Just at the point at which the actual playing of music has given way to just a discussion about it, Nick promises more practice before Fred resumes pointing duties.
"It's a great room for preaching," Nick says with a wry smile as we observe goings on from behind the glass doors leading into the church, from where the acoustics are less obviously awful.
"I've probably been coming here the longest. It was started by a group of enthusiastic amateurs who wanted to get into improvisation.
"We all just stuck together when the college stopped doing it as a night school class. We used to be just a group of men for a long time. For some reason, the more women who join, the better the atmosphere in the group."
For a group of artistic types they are indeed a noticeably amiable bunch. I ascribe some of that to the music they are playing, and also to the fact that they are still learning how to 'do' improvisation. It's not something that comes naturally, even if you are a really good musician.

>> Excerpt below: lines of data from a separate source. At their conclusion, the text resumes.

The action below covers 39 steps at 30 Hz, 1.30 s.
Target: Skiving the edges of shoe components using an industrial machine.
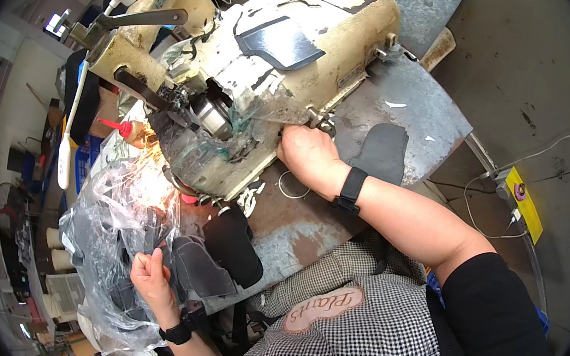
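Note:
A worn cream machine (pixel 349 33), which looks like a leather skiving machine, stands on the metal table with its round steel blade (pixel 211 116) showing through an opening in the housing. Bright orange sparks (pixel 154 187) spray down from its left side. My right hand (pixel 308 154) is closed against the front right of the housing, just below a metal knob (pixel 322 121); its fingertips are hidden, so what they grip cannot be made out. My left hand (pixel 153 281) is a loose fist, thumb up, beside a clear plastic bag (pixel 104 227). Nothing shows in it.
Dark cut pieces (pixel 232 246) lie at the table's front edge, another dark piece (pixel 383 152) to the right, and one (pixel 280 41) on top of the machine. A red-tipped bottle (pixel 130 132) stands near the sparks. A metal lever arm (pixel 141 18) juts out leftward.

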Available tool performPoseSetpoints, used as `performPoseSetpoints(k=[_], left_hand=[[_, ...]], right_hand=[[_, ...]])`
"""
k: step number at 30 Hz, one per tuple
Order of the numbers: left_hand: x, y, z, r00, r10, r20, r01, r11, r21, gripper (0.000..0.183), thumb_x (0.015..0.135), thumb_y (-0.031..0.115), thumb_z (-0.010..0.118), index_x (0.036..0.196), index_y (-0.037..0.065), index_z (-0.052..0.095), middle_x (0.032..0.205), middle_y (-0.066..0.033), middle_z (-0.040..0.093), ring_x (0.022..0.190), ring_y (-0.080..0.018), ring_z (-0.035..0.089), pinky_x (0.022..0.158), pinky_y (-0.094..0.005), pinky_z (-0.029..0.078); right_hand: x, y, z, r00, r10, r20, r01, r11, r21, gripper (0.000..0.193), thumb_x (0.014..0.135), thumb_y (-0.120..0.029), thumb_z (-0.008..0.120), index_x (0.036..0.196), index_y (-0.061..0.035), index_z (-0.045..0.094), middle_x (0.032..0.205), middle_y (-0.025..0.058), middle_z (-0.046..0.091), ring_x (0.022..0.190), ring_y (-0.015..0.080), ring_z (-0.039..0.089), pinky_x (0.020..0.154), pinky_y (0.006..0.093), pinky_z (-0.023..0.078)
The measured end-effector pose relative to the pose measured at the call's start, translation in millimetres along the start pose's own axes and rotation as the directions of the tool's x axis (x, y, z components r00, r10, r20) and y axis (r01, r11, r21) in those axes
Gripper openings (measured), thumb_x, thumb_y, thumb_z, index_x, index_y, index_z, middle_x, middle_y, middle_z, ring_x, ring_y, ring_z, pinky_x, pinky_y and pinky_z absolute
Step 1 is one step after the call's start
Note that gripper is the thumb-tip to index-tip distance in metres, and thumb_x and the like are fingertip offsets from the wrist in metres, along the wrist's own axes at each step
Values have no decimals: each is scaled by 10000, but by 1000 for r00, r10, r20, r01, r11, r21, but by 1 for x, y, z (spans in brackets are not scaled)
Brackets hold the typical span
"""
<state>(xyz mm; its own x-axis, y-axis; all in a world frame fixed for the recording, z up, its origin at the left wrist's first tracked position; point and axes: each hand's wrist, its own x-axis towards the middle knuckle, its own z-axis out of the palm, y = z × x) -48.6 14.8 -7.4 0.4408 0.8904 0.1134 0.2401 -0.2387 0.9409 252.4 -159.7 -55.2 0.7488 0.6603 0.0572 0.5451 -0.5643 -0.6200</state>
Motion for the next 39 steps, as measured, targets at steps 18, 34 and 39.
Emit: performPoseSetpoints(k=[18,34,39], left_hand=[[-35,1,-26,943,-233,-238,154,938,-310,378,1037,324,405,714,127,407,574,58,319,460,-31,277,396,-197,246],[-157,-97,-149,838,90,-538,300,747,593,148,791,-14,533,901,-3,632,850,-187,666,790,-345,652,717,-396,512],[-217,-144,-235,590,-239,-771,806,111,582,319,867,275,597,1022,-1,637,969,-248,667,910,-405,649,770,-456,514]], right_hand=[[9,2,14,993,-97,-72,98,995,2,278,795,-210,609,764,65,641,761,289,626,731,435,636,679,491,517],[20,27,9,977,-198,-82,180,965,-188,373,861,-270,605,860,97,539,797,327,594,794,473,599,713,478,466],[22,31,14,974,-208,-94,184,958,-219,338,870,-244,609,856,86,539,797,314,591,790,474,588,707,478,462]])
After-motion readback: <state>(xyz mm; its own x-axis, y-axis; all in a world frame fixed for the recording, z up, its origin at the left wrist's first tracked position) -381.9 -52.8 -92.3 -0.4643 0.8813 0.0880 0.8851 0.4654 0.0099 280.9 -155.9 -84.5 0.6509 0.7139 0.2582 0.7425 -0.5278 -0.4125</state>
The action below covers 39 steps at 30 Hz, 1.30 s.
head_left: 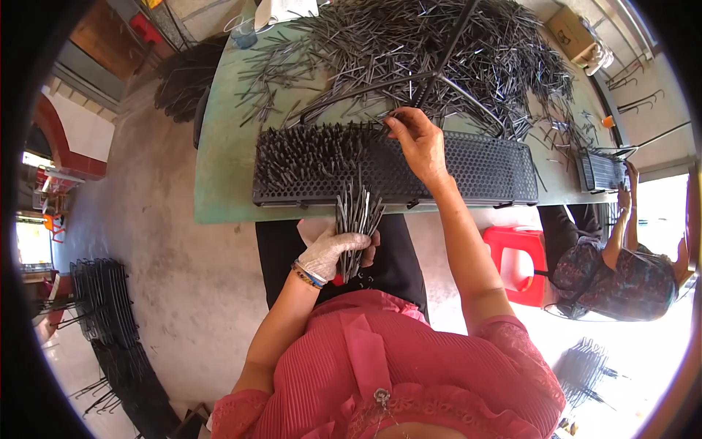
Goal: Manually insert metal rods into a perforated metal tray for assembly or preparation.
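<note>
A bundle of thin black sticks [358, 212] stands upright in my left hand [329, 257], which wears a white glove and is closed around its lower part. Just beyond it, along the table's near edge, lies a long black perforated rack [468, 164]. Many upright black sticks [311, 157] fill the holes of its left part; bare holes show on the right. My right hand [418, 143], ungloved, reaches over the rack's far edge, where the filled part ends. Its thumb and index finger pinch what looks like a single dark stick, mostly hidden among the others.
Loose black sticks [409, 44] heap across the green table [223, 168]. A black metal frame [437, 75] rises behind the rack. Another person [618, 274] works at a smaller rack [601, 172] on the right, near a red stool [515, 256]. Black hooked rods [106, 300] stand at left.
</note>
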Motion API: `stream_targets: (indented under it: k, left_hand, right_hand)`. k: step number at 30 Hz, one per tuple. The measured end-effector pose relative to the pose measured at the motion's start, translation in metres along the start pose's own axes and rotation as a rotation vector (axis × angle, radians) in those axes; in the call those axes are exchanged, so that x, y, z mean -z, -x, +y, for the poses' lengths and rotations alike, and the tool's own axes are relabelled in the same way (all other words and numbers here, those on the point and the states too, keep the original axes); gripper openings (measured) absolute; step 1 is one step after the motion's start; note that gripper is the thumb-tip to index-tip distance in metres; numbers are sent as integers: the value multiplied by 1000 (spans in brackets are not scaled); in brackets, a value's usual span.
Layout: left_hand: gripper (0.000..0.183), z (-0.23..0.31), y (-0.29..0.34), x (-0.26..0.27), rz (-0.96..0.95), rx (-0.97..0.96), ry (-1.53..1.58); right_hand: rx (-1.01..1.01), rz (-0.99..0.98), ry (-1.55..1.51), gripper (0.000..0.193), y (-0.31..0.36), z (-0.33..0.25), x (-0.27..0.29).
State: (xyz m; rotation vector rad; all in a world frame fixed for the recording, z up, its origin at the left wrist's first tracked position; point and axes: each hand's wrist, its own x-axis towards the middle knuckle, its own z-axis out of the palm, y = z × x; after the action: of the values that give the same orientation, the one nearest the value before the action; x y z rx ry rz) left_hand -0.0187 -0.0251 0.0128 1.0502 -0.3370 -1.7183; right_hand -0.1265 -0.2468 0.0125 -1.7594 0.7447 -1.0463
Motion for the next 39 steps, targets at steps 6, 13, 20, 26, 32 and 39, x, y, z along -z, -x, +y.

Jojo is a really good musician, and more than once tonight I have noticed her spurn Fred's invitations like a teenage wallflower at a school disco. And this from someone who has reached her Grade 8 certificate in piano.
"I just get scared when they ask," she tells me. "I might have gone a long way with the piano but I'm new to improvisation. It's all about learning the basics again."
Jojo has been not improvising tonight on her flute, though, standing next to Joy at the far left of the ensemble. Joy has no instrument to hand at all, but has been joining in nonetheless.
Scat singing, another of those things which scares some people off jazz. In here, though, beneath the board displaying one of the hymn numbers left over from Sunday, singing along seems perfectly natural.
"It's really been a wonderful experience," Joy tells me after Fred has pointed his final point and instruments are placed back into velvet covered slots in cases of various shapes and sizes.
"Nobody laughs if you get it wrong, we're all in it together. I do sing, always have, all different kinds of styles, but this is new to me.
"In scat singing you just have to experiment. It can be hard, sometimes, especially if you drift off for a bit and don't pay attention.
"But that's what I like about the workshop. It's a workshop. Nobody judges you."
Not like folk are inclined to do in the outside world, anyway.
I wonder if people ever make assumptions about Jim when they notice he walks slowly and deliberately with a pronounced limp. As he returns his trombone and trumpet to the open cases arranged on the front row of chairs he tells me why.
"I messed up my spine in an accident at work. I don't have any feeling in my left hand, which is what makes playing the sax so difficult. It's a shame because improvisation is much easier on the sax. You just play any old thing and people clap."
There is nothing obviously wrong with Jim's funny bone, nor his sense of determination. In spite of the obvious impediment, he decided to play the saxophone by sight and sound, if not touch.
"I learned to play in a mirror," he says, as though that was the obvious thing to do. "Which is okay as long as you're looking in a mirror. When I went outside it became more difficult.
"The trombone and trumpet are much easier to play as there is less emphasis on the left hand."
A native of London, Jim moved to South Devon 13 years ago, after the accident, and has also since taught himself to play the flugelhorn and flute. "We used to go down to the band room when I was in the army and just mess about on the instruments. But I taught myself, never had a lesson."
Well, lessons can only take you so far where jazz improvisation is concerned anyway, if Jojo is anything to go by.
She has let another week go without responding to Fred's gestures, which he is still only pretending to take to heart.
"I just don't feel that confident yet," she tells him as Fred shuts the heavy church doors behind us, "but I might have a go next week."
"Cool," I say without thinking, and nod my head. "Cool."